DESCRIPTION OF THE TASK –
Go over the listing that follows and work out how many lines have the string "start"; reply with the number by itself.

DATA SEGMENT –
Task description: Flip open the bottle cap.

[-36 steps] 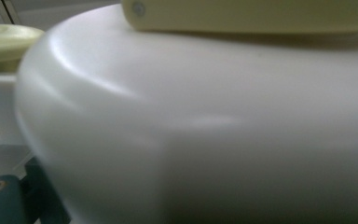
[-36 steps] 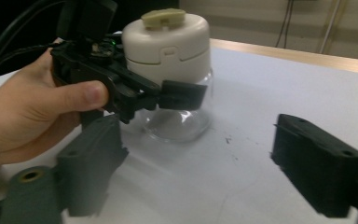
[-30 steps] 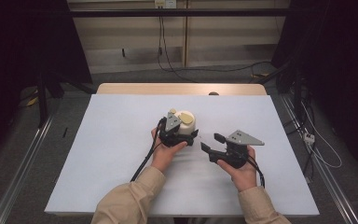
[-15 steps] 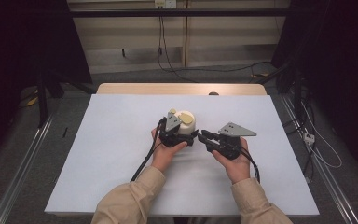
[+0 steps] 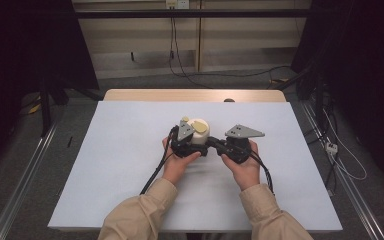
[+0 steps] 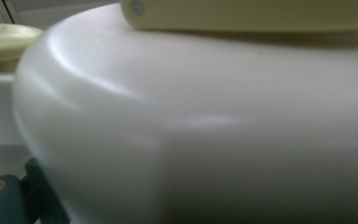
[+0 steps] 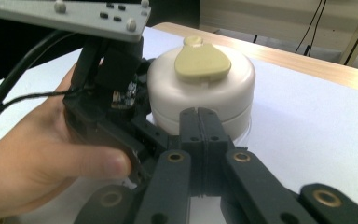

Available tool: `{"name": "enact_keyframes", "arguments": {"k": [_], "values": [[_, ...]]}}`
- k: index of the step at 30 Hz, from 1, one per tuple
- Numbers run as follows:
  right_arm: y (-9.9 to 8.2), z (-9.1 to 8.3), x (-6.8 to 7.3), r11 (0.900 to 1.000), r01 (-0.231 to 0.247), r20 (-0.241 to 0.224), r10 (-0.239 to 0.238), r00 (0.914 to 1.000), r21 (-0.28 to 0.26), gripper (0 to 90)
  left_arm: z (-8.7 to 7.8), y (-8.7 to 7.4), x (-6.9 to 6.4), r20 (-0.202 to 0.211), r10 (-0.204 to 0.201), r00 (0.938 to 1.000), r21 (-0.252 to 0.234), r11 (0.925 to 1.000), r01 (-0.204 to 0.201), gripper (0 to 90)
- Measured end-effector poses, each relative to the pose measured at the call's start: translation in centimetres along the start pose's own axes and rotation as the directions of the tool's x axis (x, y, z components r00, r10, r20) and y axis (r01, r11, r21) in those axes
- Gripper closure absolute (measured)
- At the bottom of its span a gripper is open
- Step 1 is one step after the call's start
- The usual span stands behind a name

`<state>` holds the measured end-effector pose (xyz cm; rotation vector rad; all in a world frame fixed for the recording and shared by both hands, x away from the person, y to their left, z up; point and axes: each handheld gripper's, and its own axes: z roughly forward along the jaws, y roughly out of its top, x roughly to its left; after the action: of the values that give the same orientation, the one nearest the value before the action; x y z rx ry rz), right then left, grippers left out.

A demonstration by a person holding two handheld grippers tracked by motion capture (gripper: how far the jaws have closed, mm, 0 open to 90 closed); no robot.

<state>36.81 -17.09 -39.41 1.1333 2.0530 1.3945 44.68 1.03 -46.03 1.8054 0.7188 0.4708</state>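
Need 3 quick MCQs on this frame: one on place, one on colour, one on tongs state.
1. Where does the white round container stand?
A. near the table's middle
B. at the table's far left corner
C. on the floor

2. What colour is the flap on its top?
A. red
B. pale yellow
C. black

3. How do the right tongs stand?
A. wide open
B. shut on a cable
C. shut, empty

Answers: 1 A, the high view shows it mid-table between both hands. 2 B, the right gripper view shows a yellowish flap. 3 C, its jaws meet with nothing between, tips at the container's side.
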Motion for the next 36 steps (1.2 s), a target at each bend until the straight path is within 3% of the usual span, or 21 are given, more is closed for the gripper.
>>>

WRITTEN RESPONSE –
2